Le constat d’échec des mécanismes actuels est clairement posé par le gouvernement. “Les dispositifs ne marchent pas aujourd’hui ; ils sont complexes, coûteux et peu orientés vers les personnes et les métiers qui en ont le plus besoin dans un double contexte de restructurations économiques de filières et de l’importance du sujet pénibilité pour des métiers qui ne seront pas tenables toute une vie”, avait déclaré Astrid Panosyan-Bouvet le 3 avril, lors d’une rencontre avec l’Association des journalistes de l’information sociale (Ajis).

L’ambition ministérielle est d’intégrer le résultat de ces discussions, par voie d’amendements, au projet de loi portant transposition des accords nationaux interprofessionnels en faveur de l’emploi des salariés expérimentés et relatif à l’évolution du dialogue social, dont l’examen est prévu au Parlement début juin.

Des bases déjà existantes

Si le calendrier est serré, les partenaires sociaux ne partent pas d’une page blanche. Après l’échec des négociations sur le Pacte de la vie au travail, l’U2P, la CFDT, la CFTC, la CFE-CGC et FO avaient réussi à trouver un terrain d’entente sur ce sujet. Mais le texte, sans la signature du Medef et de la CPME, absents des pourparlers, était resté lettre morte. C’est pourquoi les deux ministres invitent l’ensemble des acteurs à “reprendre les discussions”.

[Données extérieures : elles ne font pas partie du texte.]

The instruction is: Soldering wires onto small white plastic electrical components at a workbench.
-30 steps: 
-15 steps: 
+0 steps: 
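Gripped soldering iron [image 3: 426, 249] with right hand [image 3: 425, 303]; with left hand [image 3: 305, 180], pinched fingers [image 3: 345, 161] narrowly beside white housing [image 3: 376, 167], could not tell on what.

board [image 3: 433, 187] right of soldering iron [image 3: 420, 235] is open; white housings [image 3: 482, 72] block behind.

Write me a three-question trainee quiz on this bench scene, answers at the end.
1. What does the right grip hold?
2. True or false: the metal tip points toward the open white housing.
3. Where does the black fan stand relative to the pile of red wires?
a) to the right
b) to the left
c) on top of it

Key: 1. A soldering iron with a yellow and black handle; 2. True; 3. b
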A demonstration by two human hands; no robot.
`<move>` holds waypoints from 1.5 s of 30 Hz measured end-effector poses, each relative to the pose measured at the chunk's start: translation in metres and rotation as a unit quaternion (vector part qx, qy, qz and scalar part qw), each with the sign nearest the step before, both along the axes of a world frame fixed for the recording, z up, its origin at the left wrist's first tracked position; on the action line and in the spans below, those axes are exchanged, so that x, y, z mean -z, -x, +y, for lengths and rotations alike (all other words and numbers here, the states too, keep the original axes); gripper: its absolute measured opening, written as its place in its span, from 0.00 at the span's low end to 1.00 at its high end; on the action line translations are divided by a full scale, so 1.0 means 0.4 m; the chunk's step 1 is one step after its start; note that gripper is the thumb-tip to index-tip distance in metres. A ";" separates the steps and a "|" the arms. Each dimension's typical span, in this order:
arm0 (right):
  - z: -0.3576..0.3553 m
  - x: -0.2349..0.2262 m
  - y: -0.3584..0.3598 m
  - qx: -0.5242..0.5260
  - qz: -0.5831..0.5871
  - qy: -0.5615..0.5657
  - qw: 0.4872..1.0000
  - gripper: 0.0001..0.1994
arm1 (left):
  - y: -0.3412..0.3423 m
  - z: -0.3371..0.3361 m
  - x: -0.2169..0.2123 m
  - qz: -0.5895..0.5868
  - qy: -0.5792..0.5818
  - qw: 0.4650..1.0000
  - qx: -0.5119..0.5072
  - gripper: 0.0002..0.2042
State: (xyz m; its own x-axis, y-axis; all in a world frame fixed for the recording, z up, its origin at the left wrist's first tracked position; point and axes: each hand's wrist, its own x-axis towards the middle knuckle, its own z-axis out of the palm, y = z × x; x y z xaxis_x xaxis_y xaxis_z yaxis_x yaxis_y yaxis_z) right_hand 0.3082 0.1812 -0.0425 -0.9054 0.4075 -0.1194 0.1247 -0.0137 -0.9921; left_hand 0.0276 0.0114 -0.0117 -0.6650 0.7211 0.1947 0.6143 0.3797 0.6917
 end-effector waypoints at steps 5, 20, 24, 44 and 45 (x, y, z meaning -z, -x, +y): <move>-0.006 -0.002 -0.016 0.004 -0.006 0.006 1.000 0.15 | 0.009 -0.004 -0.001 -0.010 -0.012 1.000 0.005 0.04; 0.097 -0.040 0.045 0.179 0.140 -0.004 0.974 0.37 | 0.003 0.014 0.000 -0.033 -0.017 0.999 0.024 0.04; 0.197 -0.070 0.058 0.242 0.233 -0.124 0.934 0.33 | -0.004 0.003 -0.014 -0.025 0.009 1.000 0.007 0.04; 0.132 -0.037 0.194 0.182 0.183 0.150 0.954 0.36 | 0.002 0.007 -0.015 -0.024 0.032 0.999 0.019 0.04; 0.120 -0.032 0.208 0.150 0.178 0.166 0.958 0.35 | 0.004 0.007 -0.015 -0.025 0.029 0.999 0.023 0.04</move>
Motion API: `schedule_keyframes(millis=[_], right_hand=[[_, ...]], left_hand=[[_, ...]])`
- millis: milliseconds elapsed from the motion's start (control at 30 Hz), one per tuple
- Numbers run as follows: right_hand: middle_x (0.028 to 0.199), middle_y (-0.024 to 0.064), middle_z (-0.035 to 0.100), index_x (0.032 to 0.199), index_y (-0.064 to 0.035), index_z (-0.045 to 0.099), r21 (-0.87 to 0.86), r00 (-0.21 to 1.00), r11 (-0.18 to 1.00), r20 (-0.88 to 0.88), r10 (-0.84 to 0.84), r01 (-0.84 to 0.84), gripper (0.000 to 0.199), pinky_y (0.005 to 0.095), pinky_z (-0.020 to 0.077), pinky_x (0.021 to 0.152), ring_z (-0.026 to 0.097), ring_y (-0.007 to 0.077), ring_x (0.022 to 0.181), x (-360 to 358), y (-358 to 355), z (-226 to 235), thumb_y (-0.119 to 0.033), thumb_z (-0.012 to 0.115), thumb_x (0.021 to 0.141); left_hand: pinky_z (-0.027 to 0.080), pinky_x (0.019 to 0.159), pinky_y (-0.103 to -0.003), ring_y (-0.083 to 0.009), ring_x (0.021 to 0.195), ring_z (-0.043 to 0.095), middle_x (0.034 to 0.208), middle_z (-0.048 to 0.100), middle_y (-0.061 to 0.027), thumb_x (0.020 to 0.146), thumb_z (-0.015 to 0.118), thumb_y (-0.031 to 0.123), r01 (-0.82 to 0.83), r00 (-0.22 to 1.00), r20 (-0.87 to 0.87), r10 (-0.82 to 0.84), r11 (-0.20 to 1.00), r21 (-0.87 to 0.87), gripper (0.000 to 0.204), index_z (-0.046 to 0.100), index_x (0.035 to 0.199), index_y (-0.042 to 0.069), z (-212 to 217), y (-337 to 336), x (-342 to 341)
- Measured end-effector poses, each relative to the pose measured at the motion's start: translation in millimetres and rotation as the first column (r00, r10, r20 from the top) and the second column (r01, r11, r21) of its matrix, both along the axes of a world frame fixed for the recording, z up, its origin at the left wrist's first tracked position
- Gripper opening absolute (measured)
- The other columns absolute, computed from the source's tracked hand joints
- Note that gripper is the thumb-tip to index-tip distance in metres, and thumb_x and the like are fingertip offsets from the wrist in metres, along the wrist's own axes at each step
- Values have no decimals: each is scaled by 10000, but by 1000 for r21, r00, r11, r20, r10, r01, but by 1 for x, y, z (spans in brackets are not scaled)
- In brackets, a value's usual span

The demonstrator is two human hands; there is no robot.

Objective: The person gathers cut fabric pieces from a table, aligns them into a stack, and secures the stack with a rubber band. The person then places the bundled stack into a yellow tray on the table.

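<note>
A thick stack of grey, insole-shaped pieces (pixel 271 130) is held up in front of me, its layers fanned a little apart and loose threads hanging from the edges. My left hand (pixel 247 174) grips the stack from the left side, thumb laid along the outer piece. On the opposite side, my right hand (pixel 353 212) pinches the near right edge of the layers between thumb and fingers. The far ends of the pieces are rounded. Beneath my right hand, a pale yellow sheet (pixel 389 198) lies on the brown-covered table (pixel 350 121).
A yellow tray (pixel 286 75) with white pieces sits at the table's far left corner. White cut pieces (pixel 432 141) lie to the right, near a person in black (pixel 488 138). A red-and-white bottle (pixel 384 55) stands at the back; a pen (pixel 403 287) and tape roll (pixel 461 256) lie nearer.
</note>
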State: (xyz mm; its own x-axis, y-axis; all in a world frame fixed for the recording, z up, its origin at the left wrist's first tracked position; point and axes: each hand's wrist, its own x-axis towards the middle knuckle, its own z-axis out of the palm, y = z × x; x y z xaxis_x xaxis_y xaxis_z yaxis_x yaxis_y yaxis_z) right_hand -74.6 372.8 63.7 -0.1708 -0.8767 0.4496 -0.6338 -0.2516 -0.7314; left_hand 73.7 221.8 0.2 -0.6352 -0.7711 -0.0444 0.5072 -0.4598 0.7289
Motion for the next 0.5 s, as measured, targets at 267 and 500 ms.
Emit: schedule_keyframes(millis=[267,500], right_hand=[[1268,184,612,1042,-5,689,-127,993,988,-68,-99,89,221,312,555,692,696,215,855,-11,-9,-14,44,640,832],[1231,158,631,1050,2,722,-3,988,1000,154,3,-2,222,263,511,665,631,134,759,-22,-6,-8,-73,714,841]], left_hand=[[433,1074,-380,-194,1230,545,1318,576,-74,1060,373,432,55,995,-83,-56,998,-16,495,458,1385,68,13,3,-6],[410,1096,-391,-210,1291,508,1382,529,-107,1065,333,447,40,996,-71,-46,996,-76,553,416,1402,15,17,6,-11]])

Sur le fond, le document d’orientation prévoit trois axes principaux. Tout d’abord, les ministres demandent une révision du projet de transition professionnelle (PTP), un outil “à la main du salarié”. L’objectif est d’en revoir les “conditions d’éligibilité” et de mieux le cibler, d’une part sur les “publics qui en ont le plus besoin, notamment ceux en deuxième partie de carrière”, et d’autre part sur des projets en adéquation avec les besoins économiques, les métiers en tension et l’acquisition de compétences “nécessaires aux transitions démographiques, écologiques et numériques”.

Pour mémoire, 17 762 dossiers ont été pris en charge par les Associations Transitions Pro en 2023 pour financer un projet de transition professionnelle, selon le rapport sur l’usage des fonds de la formation professionnelle de France Compétences. Le coût unitaire s’élève à 29 220 euros pour une durée moyenne de 943 heures. La prise en charge de la rémunération du salarié pendant la formation constitue 65 % de ce coût, tandis que les coûts pédagogiques représentent 25 % et les aides relatives au transport, à l’hébergement et à la restauration, 1 %.

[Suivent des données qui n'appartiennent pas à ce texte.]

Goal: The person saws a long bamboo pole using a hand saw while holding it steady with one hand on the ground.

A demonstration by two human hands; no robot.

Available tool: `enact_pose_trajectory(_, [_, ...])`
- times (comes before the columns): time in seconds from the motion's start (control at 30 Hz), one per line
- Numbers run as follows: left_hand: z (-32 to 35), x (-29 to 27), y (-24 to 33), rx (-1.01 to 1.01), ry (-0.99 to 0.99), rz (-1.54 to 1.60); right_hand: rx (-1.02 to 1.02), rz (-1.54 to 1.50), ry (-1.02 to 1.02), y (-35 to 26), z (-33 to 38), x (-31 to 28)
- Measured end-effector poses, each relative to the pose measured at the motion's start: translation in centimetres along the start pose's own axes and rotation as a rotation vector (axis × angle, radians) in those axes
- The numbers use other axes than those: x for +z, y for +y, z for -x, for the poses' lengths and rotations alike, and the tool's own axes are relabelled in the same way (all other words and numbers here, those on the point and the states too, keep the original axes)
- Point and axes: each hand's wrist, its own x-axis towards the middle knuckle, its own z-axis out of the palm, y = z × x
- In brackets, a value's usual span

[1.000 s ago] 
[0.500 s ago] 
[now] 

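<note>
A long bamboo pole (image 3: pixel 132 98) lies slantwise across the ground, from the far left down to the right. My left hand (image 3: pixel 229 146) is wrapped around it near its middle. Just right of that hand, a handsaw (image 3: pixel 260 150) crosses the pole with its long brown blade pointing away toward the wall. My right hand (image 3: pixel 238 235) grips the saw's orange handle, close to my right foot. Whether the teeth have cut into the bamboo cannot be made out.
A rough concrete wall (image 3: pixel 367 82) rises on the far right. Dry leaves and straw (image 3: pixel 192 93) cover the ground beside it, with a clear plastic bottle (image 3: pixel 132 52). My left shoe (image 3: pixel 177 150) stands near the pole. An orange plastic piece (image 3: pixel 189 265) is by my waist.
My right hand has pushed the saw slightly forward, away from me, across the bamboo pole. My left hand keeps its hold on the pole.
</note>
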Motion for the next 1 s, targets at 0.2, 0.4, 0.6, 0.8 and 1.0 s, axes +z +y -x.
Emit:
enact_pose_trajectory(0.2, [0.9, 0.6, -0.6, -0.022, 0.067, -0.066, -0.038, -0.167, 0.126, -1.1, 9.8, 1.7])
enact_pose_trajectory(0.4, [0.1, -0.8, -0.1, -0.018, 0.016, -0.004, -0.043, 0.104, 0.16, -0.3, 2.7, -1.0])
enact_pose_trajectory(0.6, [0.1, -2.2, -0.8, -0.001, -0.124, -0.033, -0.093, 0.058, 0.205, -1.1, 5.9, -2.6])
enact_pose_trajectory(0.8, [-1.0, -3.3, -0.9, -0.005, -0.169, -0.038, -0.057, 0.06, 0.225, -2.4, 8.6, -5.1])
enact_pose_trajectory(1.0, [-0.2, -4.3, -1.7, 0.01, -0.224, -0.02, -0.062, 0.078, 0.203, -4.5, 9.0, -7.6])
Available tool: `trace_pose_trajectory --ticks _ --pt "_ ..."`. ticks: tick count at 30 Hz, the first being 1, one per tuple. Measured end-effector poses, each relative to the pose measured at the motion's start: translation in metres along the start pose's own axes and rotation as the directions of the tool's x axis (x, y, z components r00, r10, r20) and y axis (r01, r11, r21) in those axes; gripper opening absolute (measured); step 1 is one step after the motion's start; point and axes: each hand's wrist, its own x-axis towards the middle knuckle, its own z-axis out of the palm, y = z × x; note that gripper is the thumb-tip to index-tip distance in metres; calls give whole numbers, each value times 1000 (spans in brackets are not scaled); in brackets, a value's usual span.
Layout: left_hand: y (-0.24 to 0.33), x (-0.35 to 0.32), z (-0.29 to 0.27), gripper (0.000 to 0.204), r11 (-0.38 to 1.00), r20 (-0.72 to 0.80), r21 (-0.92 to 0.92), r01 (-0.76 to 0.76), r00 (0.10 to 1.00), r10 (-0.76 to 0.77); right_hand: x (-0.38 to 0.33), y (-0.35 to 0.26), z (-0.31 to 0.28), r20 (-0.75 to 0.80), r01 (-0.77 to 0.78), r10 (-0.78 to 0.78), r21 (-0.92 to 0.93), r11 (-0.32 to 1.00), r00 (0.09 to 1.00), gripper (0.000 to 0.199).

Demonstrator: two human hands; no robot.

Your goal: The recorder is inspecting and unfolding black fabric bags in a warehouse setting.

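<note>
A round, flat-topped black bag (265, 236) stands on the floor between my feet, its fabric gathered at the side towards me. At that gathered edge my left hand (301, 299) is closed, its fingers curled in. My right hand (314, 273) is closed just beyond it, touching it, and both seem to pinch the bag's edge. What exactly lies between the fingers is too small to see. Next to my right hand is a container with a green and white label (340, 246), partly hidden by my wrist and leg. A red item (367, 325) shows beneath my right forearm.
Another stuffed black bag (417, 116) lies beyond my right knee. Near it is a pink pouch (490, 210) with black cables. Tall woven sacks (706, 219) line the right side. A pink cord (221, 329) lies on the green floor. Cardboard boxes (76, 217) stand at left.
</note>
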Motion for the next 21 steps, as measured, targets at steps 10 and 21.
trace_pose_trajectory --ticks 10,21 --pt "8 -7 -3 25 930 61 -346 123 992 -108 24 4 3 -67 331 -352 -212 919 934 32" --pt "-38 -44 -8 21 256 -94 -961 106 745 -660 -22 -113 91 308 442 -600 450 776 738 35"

Vers une unification des dispositifs

Le deuxième axe porte sur l’amélioration de la gouvernance et du fonctionnement des réseaux nationaux et territoriaux qui prennent en charge les transitions professionnelles. Le troisième vise à unifier les dispositifs à disposition de l’entreprise, qu’il s’agisse “d’un accompagnement à la transition/reconversion ou pour une reconversion externe”. Cette orientation laisse présager une refonte des dispositifs existants comme TransCo et Pro-A en un seul outil, avec “une attention particulière à l’accompagnement des secondes parties de carrière et au besoin de qualification vers des métiers techniques”.

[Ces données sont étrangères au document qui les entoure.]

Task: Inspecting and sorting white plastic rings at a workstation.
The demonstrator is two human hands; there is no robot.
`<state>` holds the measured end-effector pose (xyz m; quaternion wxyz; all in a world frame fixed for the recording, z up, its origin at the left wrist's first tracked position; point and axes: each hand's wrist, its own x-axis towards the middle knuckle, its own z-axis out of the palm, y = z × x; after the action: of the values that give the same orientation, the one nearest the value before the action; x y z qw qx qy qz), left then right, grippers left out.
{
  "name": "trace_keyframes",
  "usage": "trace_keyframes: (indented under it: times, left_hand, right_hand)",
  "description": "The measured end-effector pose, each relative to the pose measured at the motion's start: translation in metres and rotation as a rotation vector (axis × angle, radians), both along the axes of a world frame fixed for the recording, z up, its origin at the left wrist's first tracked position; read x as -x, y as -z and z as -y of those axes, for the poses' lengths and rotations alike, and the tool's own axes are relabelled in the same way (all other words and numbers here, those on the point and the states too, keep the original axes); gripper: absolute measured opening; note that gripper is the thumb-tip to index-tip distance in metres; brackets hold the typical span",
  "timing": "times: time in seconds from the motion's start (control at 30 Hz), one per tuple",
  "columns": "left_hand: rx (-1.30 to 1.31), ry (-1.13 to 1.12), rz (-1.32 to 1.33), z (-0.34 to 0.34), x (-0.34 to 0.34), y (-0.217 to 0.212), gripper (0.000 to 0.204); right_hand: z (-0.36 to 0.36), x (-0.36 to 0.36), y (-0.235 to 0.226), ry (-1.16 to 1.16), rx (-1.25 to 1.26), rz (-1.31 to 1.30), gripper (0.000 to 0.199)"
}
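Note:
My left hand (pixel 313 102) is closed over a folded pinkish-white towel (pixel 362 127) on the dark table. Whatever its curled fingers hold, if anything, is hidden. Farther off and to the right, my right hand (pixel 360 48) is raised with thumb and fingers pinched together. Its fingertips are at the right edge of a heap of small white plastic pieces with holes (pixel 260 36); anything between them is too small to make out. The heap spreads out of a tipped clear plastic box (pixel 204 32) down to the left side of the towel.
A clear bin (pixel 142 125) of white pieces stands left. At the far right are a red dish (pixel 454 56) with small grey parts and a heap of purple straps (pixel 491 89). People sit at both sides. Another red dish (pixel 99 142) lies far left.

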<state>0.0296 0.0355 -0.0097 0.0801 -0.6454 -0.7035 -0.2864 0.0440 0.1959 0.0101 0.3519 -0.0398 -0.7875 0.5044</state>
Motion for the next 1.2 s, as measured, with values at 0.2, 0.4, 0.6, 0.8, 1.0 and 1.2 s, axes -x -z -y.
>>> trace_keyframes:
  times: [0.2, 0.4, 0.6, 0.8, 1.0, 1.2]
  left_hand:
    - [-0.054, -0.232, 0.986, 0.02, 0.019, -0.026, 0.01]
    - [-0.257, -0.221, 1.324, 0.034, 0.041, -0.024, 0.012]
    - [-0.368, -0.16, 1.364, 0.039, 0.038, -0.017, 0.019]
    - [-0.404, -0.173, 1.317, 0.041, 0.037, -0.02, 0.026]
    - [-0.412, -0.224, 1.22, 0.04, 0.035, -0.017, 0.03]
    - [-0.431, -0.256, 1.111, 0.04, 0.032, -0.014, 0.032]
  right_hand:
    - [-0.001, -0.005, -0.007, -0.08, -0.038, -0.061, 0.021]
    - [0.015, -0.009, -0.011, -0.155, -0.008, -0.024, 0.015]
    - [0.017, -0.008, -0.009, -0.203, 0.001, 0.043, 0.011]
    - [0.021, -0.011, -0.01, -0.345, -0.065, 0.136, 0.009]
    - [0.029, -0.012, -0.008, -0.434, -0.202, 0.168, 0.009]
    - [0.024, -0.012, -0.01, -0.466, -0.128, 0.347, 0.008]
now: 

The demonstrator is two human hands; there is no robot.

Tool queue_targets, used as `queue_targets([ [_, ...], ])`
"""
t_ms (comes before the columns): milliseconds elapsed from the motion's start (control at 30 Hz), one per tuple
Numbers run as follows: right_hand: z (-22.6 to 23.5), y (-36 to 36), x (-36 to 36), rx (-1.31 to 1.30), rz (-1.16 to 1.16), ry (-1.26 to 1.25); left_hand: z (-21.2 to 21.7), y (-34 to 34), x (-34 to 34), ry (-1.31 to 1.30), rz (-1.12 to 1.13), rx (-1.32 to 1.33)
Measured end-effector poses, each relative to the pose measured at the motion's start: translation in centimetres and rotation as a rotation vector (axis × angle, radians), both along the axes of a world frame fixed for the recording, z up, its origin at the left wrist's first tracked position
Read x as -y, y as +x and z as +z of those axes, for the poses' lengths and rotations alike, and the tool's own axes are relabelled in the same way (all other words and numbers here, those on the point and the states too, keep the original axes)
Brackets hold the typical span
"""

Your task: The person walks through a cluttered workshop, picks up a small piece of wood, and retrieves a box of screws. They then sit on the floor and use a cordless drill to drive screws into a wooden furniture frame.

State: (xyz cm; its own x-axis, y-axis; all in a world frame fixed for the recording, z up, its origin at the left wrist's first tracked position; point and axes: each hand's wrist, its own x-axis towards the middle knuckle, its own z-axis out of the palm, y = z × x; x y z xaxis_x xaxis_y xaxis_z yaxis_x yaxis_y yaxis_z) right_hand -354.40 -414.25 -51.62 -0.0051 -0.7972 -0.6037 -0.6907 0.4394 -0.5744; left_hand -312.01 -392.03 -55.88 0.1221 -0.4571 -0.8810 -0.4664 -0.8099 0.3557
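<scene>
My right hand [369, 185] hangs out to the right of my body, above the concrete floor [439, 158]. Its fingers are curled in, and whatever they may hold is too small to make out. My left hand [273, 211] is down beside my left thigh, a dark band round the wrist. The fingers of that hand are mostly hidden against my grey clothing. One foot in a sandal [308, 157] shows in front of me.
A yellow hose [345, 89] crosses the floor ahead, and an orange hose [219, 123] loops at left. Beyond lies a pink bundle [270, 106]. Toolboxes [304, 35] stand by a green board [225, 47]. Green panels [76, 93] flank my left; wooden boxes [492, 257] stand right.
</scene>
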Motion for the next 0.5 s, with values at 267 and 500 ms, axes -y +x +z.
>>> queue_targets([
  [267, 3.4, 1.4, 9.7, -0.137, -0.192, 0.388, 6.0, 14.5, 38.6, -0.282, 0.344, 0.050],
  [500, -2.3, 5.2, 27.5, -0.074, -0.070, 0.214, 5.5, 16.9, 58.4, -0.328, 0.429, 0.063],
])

En outre, ce nouveau cadre devra s’appuyer sur “l’alternance”. À ce titre, Astrid Panosyan-Bouvet avait déjà indiqué que le contrat de professionnalisation pourrait constituer une “porte d’entrée efficace” – une revendication également portée par l’ANDRH, qui milite pour la création de ce type de contrat sans limite d’âge afin de répondre aux enjeux de reconversion.

Des contraintes budgétaires affirmées

Sans surprise, les deux ministres fixent une contrainte supplémentaire : “au regard des contraintes budgétaires, la réflexion devra permettre d’aboutir à un schéma soutenable dans le temps (c’est-à-dire dans la limite des enveloppes existantes)”.

Pour augmenter les ressources disponibles, elles proposent d’étudier des pistes de co-investissement. Il semble donc inévitable que salariés et entreprises soient également mis à contribution pour financer ces parcours de reconversion.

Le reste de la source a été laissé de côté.